Friday, 3 June 2011

Fredrick Alliston & the life of a dangerous Hindu radical

Fredrick Alliston (Great Grandad) left on a boat for India around 1897 where he lived for 25 years. His story is one of huge decisions made at great cost with both eyes fully fixed on a greater hope to come.
Serving as a Salvation Army Officer, working as an Evangelist to the Hindi speaking natives, Fredrick operated out of the British compound. His desire to see locals impacted by the gospel, frustrated by the colonial British culture into which he brought converts & their desire to simply assimilate Christianity as Britishness.

Here is where Fredrick made the call that all heroes of the faith have made at some point down through the centuries. He decided that his need to genuinely reach Hindus with the gospel was greater than his need to live in safety & comfort amongst the 'little England' crowd in the compound.

This was no easy turning point for any man, particularly one with a wife, Louisa, & by now a growing family of small children. How quickly we make choices today based on the perceived risk to our family - Fredrick deemed it a greater risk to remain settled, valued a greater prize than comfort would bring, thought it better to lose it all for something he could never lose.
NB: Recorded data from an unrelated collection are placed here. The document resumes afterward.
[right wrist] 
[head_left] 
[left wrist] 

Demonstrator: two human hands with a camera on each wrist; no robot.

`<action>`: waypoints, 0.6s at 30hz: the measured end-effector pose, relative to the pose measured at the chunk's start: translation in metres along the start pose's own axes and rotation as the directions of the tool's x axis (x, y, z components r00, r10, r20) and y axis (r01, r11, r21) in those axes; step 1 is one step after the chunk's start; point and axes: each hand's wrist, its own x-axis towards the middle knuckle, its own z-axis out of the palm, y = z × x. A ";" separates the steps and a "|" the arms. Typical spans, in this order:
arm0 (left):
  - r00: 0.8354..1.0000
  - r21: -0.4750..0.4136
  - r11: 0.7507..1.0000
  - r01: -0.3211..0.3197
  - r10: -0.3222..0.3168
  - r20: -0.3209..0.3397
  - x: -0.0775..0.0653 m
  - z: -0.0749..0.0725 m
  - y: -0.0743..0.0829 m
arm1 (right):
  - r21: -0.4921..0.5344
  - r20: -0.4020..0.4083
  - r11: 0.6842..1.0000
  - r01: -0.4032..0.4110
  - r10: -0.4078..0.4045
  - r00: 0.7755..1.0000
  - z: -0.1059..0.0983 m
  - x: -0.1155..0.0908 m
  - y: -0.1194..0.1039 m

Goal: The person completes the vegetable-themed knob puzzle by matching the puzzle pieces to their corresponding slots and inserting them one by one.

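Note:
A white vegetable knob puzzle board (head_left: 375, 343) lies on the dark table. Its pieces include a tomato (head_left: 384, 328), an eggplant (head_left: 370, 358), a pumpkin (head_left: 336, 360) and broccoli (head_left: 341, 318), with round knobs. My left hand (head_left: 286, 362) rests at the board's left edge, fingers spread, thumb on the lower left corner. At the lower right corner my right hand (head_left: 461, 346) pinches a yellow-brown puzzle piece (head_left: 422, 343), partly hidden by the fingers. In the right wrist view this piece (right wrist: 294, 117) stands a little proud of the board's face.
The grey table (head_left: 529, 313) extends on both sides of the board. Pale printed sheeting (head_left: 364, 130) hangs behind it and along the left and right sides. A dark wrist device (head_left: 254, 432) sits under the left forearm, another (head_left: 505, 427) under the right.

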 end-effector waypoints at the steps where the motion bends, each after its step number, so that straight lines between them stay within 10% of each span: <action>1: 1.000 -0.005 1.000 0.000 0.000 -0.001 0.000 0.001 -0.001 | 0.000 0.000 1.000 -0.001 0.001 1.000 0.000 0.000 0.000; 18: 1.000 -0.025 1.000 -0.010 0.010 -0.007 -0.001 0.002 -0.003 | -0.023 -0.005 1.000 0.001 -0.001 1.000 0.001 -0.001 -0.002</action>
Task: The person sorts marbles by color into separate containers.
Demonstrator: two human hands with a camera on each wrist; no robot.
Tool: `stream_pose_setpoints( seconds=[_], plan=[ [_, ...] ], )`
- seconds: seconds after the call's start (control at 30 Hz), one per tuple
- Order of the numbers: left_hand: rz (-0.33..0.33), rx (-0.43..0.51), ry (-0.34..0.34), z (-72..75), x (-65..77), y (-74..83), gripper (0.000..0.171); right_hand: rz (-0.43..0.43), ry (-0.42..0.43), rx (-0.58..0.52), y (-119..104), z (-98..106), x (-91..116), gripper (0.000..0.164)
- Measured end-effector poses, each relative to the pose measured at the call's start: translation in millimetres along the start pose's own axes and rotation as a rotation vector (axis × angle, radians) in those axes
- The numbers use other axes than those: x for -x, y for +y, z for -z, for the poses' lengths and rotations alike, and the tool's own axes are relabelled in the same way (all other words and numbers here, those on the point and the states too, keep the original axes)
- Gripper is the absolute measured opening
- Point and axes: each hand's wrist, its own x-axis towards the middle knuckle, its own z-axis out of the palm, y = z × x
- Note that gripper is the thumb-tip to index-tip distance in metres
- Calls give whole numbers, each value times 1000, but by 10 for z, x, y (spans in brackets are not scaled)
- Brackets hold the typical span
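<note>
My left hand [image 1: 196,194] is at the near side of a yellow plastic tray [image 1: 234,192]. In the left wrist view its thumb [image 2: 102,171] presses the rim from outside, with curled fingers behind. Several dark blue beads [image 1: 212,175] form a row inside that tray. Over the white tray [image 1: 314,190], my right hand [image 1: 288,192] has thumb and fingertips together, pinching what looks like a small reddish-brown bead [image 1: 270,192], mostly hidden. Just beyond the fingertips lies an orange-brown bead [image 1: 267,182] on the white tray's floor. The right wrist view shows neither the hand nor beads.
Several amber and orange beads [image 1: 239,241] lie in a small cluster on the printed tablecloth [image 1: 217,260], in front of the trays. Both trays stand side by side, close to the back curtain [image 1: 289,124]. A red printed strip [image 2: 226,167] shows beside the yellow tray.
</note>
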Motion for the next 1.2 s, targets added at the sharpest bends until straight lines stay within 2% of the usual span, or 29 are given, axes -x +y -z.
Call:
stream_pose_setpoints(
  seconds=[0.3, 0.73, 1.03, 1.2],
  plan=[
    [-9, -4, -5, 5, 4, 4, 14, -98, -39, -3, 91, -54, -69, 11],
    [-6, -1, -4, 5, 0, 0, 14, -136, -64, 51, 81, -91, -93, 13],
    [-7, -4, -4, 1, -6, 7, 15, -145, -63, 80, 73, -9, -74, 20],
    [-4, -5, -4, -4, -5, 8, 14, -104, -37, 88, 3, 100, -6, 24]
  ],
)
With Louisa & the children in tow, they moved quickly out of the compound. Ignoring warnings from the British that they would be out from under their protection, recklessly blocking their ears to threats that they would be cut off from safety & their own kind, they came out. Abandoning themselves to the only hope they had left. That some might be reached.
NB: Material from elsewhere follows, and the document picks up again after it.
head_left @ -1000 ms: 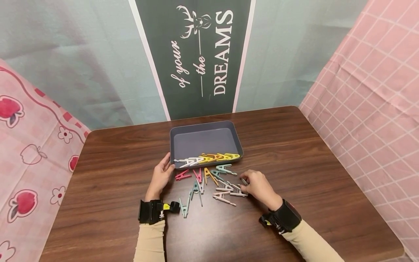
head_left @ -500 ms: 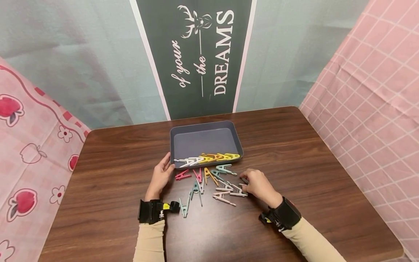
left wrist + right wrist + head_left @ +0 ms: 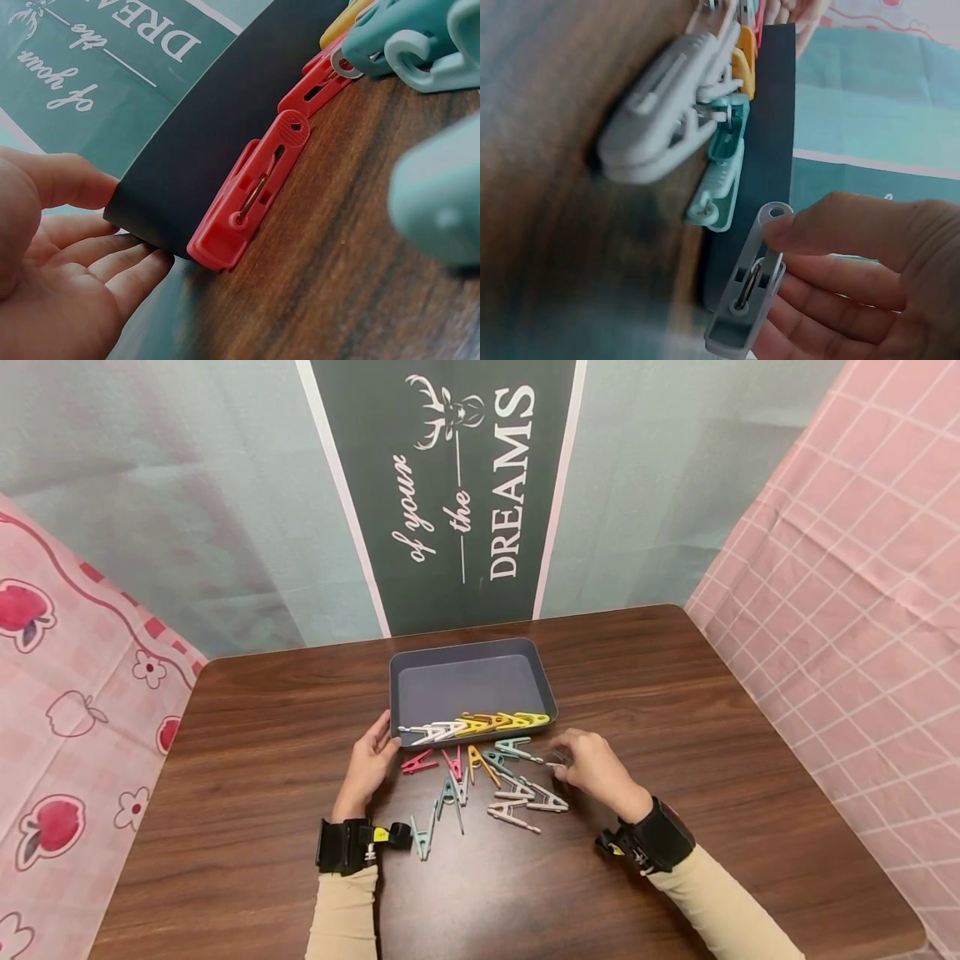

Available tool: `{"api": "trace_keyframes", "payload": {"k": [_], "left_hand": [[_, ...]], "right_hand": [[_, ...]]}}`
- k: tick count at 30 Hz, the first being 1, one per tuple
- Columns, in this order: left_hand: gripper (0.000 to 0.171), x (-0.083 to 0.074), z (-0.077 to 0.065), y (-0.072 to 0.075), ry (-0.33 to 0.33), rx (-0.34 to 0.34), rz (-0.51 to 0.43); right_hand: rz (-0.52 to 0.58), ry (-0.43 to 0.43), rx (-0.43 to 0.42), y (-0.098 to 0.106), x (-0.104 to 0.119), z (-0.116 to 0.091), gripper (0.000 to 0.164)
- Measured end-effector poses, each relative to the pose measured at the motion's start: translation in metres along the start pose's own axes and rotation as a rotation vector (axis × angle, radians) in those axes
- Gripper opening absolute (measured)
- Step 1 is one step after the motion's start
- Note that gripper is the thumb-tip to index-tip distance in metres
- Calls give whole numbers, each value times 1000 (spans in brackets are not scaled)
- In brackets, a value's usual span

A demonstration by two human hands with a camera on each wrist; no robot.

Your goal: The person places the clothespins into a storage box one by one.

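My left hand point(image 3: 370, 764) holds the front left corner of the dark grey tray point(image 3: 471, 681), thumb at the front wall and fingers along the left side. White clothespins point(image 3: 438, 729) and yellow and orange clothespins point(image 3: 517, 720) lie in a row along the tray's front inside edge. Right of the loose pins, my right hand point(image 3: 598, 770) pinches a grey clothespin point(image 3: 746, 289) between thumb and fingers. In the right wrist view this pin overlaps the tray's front wall. A red clothespin point(image 3: 251, 195) lies against that wall close to my left fingers.
Loose clothespins spread before the tray: an orange-yellow one point(image 3: 482, 763), teal ones point(image 3: 448, 793), a mint one point(image 3: 422, 839) and several pale grey-pink ones point(image 3: 512, 814). They rest on a brown wooden table point(image 3: 637, 693). Printed cloths hang behind and on both sides.
My right hand has lifted slightly and moved away from me toward the tray, with the grey clothespin in its fingers. My left hand and the tray have stayed in place.
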State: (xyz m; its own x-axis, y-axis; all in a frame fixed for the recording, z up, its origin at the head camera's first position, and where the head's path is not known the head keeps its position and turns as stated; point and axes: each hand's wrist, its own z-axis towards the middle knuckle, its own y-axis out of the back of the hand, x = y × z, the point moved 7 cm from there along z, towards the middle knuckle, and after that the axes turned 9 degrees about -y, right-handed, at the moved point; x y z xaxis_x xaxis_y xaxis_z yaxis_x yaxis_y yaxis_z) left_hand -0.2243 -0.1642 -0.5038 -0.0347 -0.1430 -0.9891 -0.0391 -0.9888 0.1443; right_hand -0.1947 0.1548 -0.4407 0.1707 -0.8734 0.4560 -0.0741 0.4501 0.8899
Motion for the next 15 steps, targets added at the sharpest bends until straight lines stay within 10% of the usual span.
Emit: {"api": "trace_keyframes", "payload": {"k": [15], "left_hand": [[58,0,0,-1,-3,0,-21]], "right_hand": [[71,86,-24,16,16,22,26]]}}
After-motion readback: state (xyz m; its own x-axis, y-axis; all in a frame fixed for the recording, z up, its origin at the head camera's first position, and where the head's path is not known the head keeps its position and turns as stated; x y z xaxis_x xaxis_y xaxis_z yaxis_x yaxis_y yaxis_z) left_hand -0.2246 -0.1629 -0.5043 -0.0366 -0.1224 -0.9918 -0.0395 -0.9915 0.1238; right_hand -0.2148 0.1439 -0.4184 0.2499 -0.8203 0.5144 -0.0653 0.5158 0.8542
Just moving out was not enough. Fredrick knew he had to gain acceptance amongst the suspicious Hindus. In leaving the compound he buried even his own identity as an Englishman & a Salvation Army Officer. His western clothing left behind; His name changed to a name understood by Hindi speakers : 'Bringer of Light'. This is who he was now, this was all there was to him.

As a family they absorbed Hindi customs & food, they lived in their squalid housing, they caught their diseases. They even died weakly, needlessly like the impoverished locals. Fredrick & Louisa had ten children whilst out in India. Three were buried there. Given up for the sake of the gospel through the kind of accident, fire & disease that they would never have been exposed to in the security of the expat community. After one such death, Fredrick cycled for 3 days & nights with his child's body in a box upon his back, searching for a burial place that would be safe from digging animals.
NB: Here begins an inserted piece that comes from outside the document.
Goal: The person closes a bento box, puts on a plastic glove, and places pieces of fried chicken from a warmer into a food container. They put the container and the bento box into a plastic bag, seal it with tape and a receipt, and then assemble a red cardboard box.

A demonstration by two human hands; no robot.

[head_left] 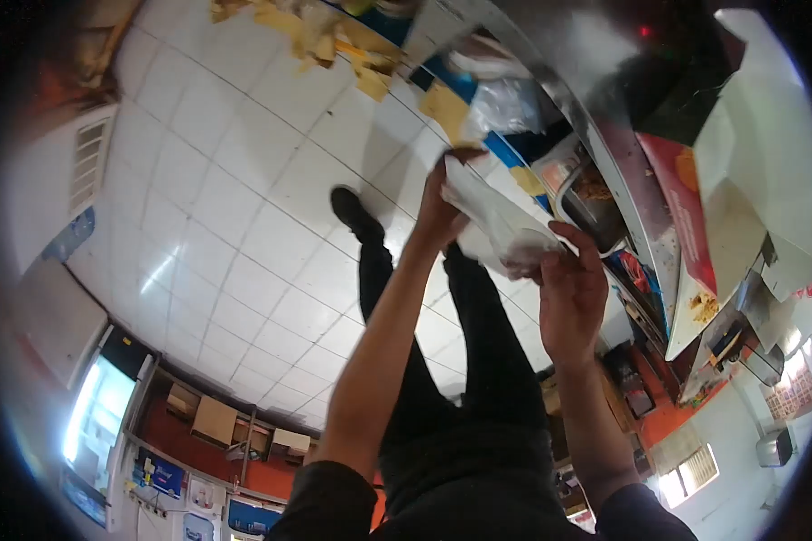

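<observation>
Both hands up front: the right hand (570, 293) curls its fingers onto the near end of a crumpled white plastic bag (496, 221), and the left hand (440, 209) clenches its far end, holding it over the white tiled floor (244, 207). No print readable on it. Beyond, a steel counter edge (622, 194), a red printed sheet (686, 203), writing illegible, and torn cardboard scraps (334, 36).

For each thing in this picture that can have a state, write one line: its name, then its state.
left hand: closed, gripping the top of the white plastic bag
right hand: fingers curled, holding the bag's lower edge
white plastic bag: crumpled, held up between both hands
display fridge: lit inside
cardboard scraps: loose, scattered on the tiled floor
</observation>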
What a cost, some might say too great a cost. What is it that drives a man to live so radically, so dangerously? What is this glimpse of future hope & glory which enables a man to value the spread of the gospel over settled, safe living? What is this madness that brings a man to his knees beside the graves of his children, only to get up again & press on further, deeper?
Friends, the world desperately needs more of this kind of madness. The certainty of future grace to come which releases incredible hope & joy through suffering for millions down through the ages, & still today. We don't long for Fredrick's trials, but we are awakened with a raging thirst for his authentic hope in God that might just change our lost generation!